======== DATA SECTION ========

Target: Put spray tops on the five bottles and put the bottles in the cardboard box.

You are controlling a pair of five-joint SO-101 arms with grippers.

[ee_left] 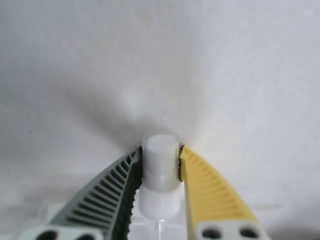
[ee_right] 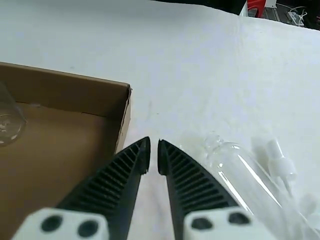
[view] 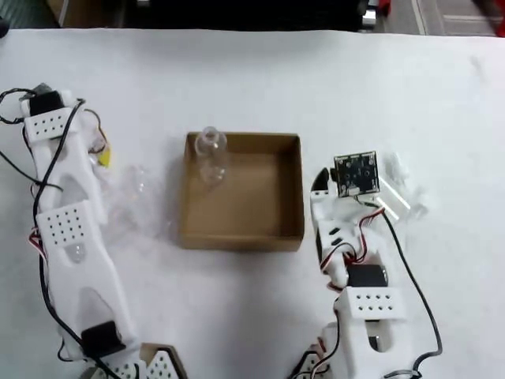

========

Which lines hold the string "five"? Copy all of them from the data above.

RESPONSE FOR THIS EXERCISE |
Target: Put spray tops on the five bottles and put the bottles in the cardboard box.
You are controlling a pair of five-joint SO-101 arms with grippers.

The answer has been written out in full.